TASK GOAL: Below are records to write out exactly; drop the pictures when you do.

(Beginning of INFORMATION SUPPLIED)

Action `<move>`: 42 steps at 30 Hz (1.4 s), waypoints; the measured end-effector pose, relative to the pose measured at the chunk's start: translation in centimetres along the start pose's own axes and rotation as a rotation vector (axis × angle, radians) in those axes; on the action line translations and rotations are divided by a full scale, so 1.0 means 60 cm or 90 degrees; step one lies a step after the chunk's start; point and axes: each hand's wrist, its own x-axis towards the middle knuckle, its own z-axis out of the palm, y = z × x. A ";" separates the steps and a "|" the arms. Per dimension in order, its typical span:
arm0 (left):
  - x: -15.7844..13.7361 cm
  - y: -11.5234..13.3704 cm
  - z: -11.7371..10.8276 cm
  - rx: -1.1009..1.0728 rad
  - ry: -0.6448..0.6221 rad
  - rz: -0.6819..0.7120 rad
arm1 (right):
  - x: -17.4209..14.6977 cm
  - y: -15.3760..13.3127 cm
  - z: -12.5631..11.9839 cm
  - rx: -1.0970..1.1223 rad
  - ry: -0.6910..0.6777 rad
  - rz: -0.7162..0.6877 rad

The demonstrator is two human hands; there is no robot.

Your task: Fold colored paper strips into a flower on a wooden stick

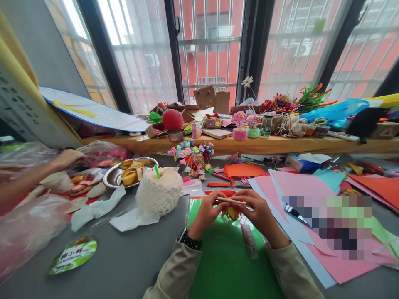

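Note:
My left hand (207, 212) and my right hand (258, 211) meet above a shiny green sheet (233, 265), fingers closed. Between them they pinch a thin, pale, wood-coloured stick (231, 201), held level. Just below it, partly covered by my fingers, is a small yellow-orange piece (232, 214) like a paper flower; how it is held is hidden. A narrow patterned strip in clear plastic (248, 240) lies on the sheet under my right hand. Orange-red paper strips (218, 184) lie just beyond my hands.
At the left, another person's arm (40, 174) reaches over plastic bags. A white-netted coconut (160, 192) with a green straw stands near a metal bowl (107, 179) of peels. Pink paper (346, 270) spreads at the right. Craft flowers (190, 160) stand before the crowded wooden sill (140, 145).

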 end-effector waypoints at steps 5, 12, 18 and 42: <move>-0.001 -0.009 0.001 -0.097 -0.013 -0.042 | 0.002 -0.010 0.006 0.022 0.025 0.033; -0.002 -0.006 -0.001 -0.149 -0.038 -0.118 | 0.003 -0.014 0.001 0.009 0.012 0.051; -0.003 -0.009 0.000 -0.146 -0.044 -0.102 | 0.000 -0.014 0.001 0.018 0.006 0.080; -0.004 -0.009 0.008 -0.091 -0.103 -0.074 | 0.000 -0.018 -0.029 0.045 -0.162 0.080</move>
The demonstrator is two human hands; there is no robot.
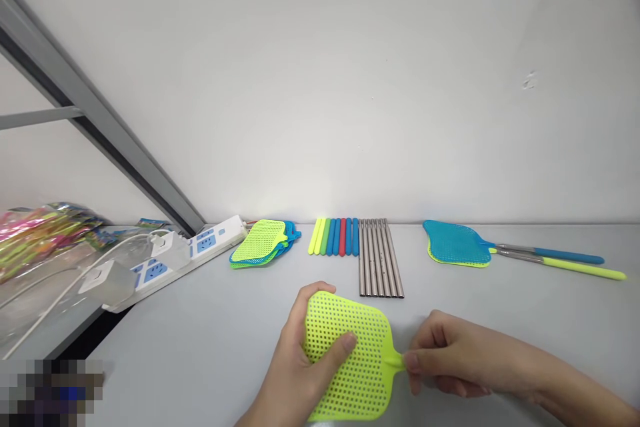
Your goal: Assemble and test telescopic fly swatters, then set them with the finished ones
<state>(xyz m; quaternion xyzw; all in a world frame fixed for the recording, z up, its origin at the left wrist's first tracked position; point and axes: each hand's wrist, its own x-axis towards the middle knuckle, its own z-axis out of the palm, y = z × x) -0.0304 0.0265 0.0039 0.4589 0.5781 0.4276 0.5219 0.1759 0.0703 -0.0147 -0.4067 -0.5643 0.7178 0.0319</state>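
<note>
A yellow-green perforated fly swatter head [367, 327] is held over the front middle of the table. My left hand [305, 360] is closed around its left side, with the thumb lying across the mesh. At its narrow neck, my right hand [443, 357] pinches with thumb and fingers; whether anything else is inside that grip is hidden. Beyond the hands lie several metal tubes [379, 260] side by side. Left of them is a row of coloured handle grips [334, 237] in yellow, green, blue and red.
Stacked swatter heads [260, 243] lie at back left, beside a white power strip [205, 243] with plugs and cables. Two fly swatters with handles [457, 243], blue and yellow-green, lie at back right. Plastic-wrapped colourful packs [45, 233] sit far left. A wall [370, 80] bounds the table behind.
</note>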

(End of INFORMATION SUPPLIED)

SOLVED EXERCISE:
Action `<move>`: 42 steps at 30 Hz (1.4 s), waypoints; the measured end-effector pose, relative to the pose measured at the chunk's start: translation in centimetres along the start pose's own axes and rotation as a rotation vector (axis × angle, radians) in those axes; on the action line translations and rotations are divided by a full scale, so 1.0 means 60 cm or 90 degrees; step one lies a step after the chunk's start; point and axes: each hand's wrist, its own x-axis towards the middle knuckle, its own z-axis out of the palm, y = z × x. A ";" separates the steps and a "|" the arms. Per dimension in order, its typical span:
arm0 (left):
  - x: -15.7844..13.7361 cm
  - y: -11.5234..13.3704 cm
  - z: -11.7371..10.8276 cm
  - rx: -1.1009..1.0728 rad
  - ry: -0.6448..0.6221 rad
  - rz: -0.6819..0.7120 rad
arm1 (right):
  - x: -17.4209..14.6977 cm
  - y: -15.3760..13.3127 cm
  - z: -12.5631..11.9839 cm
  - rx: -1.0970..1.1223 rad
  - ry: -0.6910..0.6777 rad
  - rz: -0.7162..0.6877 rad

The demonstrator is two human hands; there is no robot.

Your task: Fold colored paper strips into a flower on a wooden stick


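Note:
My left hand (207, 212) and my right hand (258, 211) meet above a shiny green sheet (233, 265), fingers closed. Between them they pinch a thin, pale, wood-coloured stick (231, 201), held level. Just below it, partly covered by my fingers, is a small yellow-orange piece (232, 214) like a paper flower; how it is held is hidden. A narrow patterned strip in clear plastic (248, 240) lies on the sheet under my right hand. Orange-red paper strips (218, 184) lie just beyond my hands.
At the left, another person's arm (40, 174) reaches over plastic bags. A white-netted coconut (160, 192) with a green straw stands near a metal bowl (107, 179) of peels. Pink paper (346, 270) spreads at the right. Craft flowers (190, 160) stand before the crowded wooden sill (140, 145).
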
 end-effector waypoints at steps 5, 12, 18 and 42: <move>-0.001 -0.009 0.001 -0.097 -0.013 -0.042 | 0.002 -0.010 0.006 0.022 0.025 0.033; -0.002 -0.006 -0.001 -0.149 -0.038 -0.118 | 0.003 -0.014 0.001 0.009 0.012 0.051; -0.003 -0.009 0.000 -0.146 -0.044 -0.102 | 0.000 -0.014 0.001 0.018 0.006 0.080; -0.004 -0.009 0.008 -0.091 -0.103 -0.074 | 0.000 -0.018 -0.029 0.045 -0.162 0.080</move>
The demonstrator is two human hands; there is no robot.
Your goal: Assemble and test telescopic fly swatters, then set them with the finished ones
<state>(xyz m; quaternion xyzw; all in a world frame fixed for the recording, z up, its origin at the left wrist's first tracked position; point and axes: each hand's wrist, its own x-axis towards the middle knuckle, its own z-axis out of the palm, y = z × x) -0.0304 0.0265 0.0039 0.4589 0.5781 0.4276 0.5219 0.1759 0.0703 -0.0147 -0.4067 -0.5643 0.7178 0.0319</state>
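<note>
A yellow-green perforated fly swatter head [367, 327] is held over the front middle of the table. My left hand [305, 360] is closed around its left side, with the thumb lying across the mesh. At its narrow neck, my right hand [443, 357] pinches with thumb and fingers; whether anything else is inside that grip is hidden. Beyond the hands lie several metal tubes [379, 260] side by side. Left of them is a row of coloured handle grips [334, 237] in yellow, green, blue and red.
Stacked swatter heads [260, 243] lie at back left, beside a white power strip [205, 243] with plugs and cables. Two fly swatters with handles [457, 243], blue and yellow-green, lie at back right. Plastic-wrapped colourful packs [45, 233] sit far left. A wall [370, 80] bounds the table behind.
</note>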

The complete output has now been given.